Only lines containing the word "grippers" belong in the answer; copy each one from the records.

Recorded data
---*---

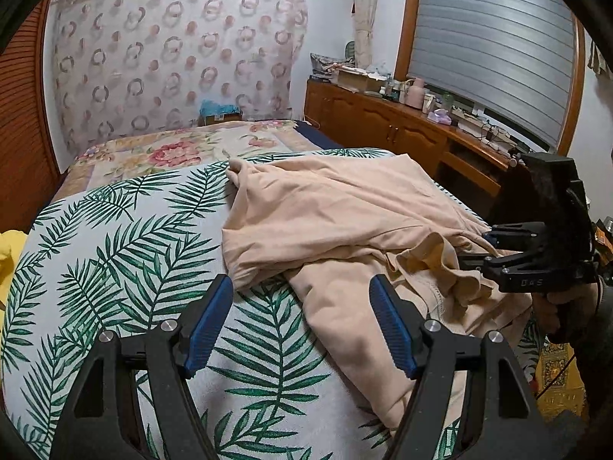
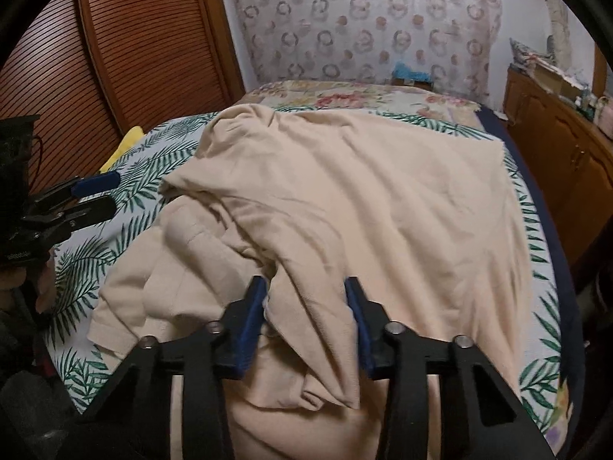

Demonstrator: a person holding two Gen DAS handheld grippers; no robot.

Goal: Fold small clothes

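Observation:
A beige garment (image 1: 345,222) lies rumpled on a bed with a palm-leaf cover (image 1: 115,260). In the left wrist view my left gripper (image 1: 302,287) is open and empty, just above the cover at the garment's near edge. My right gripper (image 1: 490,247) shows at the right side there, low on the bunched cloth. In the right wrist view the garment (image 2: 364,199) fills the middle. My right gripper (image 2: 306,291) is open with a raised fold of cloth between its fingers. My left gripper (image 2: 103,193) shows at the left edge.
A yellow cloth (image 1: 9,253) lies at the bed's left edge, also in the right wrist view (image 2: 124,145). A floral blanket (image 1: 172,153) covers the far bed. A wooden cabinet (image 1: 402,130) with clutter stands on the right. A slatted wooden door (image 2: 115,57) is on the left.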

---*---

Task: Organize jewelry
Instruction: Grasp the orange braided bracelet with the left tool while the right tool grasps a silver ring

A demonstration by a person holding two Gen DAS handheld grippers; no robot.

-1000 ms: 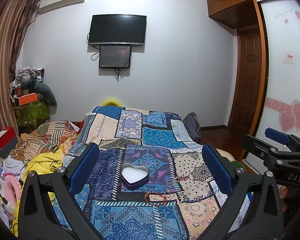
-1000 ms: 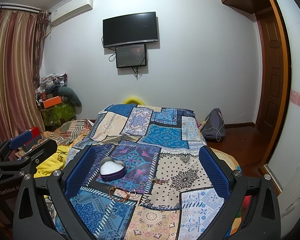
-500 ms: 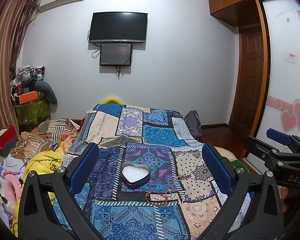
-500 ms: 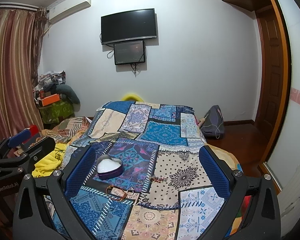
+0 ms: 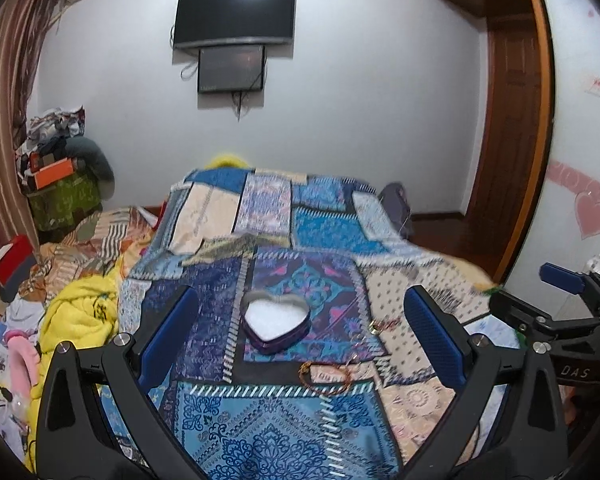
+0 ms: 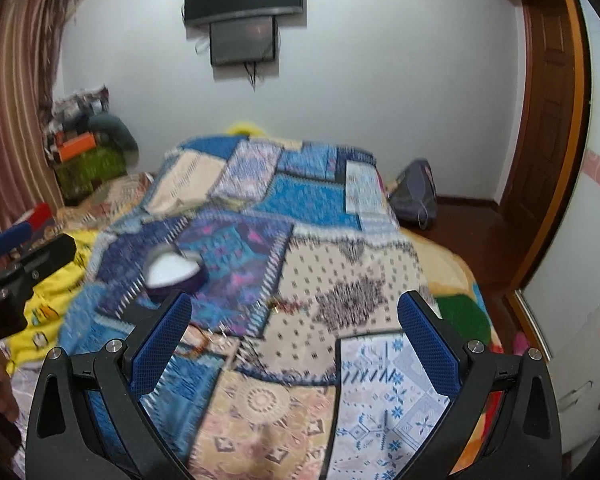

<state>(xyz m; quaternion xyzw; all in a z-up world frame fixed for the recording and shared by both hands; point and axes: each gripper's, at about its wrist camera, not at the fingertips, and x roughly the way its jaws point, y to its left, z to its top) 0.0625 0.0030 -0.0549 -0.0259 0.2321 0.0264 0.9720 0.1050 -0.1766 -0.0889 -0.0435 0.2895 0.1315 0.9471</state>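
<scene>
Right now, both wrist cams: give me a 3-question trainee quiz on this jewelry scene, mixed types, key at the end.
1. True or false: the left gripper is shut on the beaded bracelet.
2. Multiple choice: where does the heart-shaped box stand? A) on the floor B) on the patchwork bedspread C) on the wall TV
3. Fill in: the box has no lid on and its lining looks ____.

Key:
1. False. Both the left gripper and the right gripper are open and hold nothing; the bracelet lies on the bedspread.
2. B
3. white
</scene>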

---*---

RESULT:
Demonstrator: a person holding two Gen DAS handheld grippers; no robot.
A demonstration by a person holding two Gen DAS handheld grippers; no robot.

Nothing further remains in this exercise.